But most likely a four-person family with a 4-bedroom house has two adults
sharing the master bedroom, two children with their own rooms, and a guest
room and/or office.

> and what is the probability that they all need to pee at the exact same
> time?

Hopefully, close to zero, since your hypothetical still has fewer bathrooms
than people. But multiple restrooms.

But, it's actually quite likely that multiple people will be using bathrooms
for either elimination or bathing at the same time, particularly in the
mornings.

(It's also somewhat likely when entertaining, which is one of the reasons
people want large houses.)

------
no_protocol
The author of this page has made critical errors in either interpreting or
creating many of the graphs on the page.

> Another housing trend that popped up in 2014 was the rise in homes with four
> or more bedrooms.

If you actually look at the graph, the rise in 4+ bedrooms had been going
since 1985. In 2014 it just became the most popular.

> Demand for fireplaces has been cooling since the ’90s with 2007 being the
> first year that more homes were built without the feature than with.

Actually, that would be 2010. The "None" point is plotted higher than the "1"
point in 2007 but still definitely below the 50% mark.

> The average square feet of floor area in a newly completed single-family
> home was down 2 percent or 56 square feet in 2017 from the high mark.

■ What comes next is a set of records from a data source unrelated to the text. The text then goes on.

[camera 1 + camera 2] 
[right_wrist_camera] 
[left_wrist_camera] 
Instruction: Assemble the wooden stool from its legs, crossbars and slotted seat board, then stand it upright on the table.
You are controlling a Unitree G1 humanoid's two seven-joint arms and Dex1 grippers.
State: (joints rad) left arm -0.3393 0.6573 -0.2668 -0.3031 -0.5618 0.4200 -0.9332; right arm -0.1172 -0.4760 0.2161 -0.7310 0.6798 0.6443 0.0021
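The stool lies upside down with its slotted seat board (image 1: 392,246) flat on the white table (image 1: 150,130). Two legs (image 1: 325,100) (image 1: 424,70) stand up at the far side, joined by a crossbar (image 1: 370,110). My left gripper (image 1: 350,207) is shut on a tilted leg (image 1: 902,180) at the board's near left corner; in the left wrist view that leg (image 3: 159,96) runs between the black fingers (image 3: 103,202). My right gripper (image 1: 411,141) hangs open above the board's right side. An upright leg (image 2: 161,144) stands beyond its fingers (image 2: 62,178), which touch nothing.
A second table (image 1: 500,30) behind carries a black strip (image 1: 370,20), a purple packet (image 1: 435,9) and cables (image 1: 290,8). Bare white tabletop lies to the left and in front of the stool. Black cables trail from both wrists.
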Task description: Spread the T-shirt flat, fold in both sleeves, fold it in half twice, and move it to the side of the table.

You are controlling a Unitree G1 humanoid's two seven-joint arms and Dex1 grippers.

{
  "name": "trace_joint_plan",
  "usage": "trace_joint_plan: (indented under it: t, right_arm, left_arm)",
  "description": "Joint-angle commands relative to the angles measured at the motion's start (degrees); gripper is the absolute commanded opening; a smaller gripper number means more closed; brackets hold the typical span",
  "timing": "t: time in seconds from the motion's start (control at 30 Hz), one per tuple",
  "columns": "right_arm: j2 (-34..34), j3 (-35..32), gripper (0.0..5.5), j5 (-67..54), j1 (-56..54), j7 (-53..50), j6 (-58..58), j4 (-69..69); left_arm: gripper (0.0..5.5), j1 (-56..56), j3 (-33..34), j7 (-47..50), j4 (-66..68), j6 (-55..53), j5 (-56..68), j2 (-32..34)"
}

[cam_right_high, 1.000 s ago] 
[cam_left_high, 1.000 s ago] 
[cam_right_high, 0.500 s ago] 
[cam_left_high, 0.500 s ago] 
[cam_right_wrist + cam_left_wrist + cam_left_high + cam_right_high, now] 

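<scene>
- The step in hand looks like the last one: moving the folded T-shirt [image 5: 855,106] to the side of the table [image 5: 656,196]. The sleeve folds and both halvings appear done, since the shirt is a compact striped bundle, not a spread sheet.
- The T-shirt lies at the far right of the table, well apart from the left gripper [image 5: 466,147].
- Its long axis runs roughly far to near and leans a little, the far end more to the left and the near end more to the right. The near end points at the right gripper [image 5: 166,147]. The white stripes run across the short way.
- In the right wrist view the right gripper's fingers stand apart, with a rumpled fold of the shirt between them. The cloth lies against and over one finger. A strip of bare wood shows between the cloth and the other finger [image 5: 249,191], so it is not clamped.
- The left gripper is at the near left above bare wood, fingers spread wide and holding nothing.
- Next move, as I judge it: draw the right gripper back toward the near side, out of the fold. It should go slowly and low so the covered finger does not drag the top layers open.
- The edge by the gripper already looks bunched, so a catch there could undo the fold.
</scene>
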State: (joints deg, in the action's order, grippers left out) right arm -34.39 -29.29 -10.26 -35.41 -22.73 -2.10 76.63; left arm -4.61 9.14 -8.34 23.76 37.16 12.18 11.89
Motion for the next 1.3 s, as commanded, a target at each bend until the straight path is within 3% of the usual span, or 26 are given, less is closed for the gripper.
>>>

The graph above has percentages in the y-axis rather than square feet...no
idea what happened there. Plus, it is somewhat misleading! In the real data
chart [0, page 9], the median square footage actually increased in 2017, while
the average did decrease. Additionally, this difference appears to be within
the relative standard error window.

[0]:
[https://www.census.gov/construction/chars/pdf/squarefeet.pdf](https://www.census.gov/construction/chars/pdf/squarefeet.pdf)

------
thrower123
One thing that I always think about with these absurd HGTV house shows is who
is going to clean all of these extra bathrooms? When you've got 3-4 bathrooms,
and 2000+ square feet, you will have to spend a nontrivial amount of time
cleaning every week. Or hire it out.

Oh, and I really, really, really, never want to hear the term "bonus room"
used ever again.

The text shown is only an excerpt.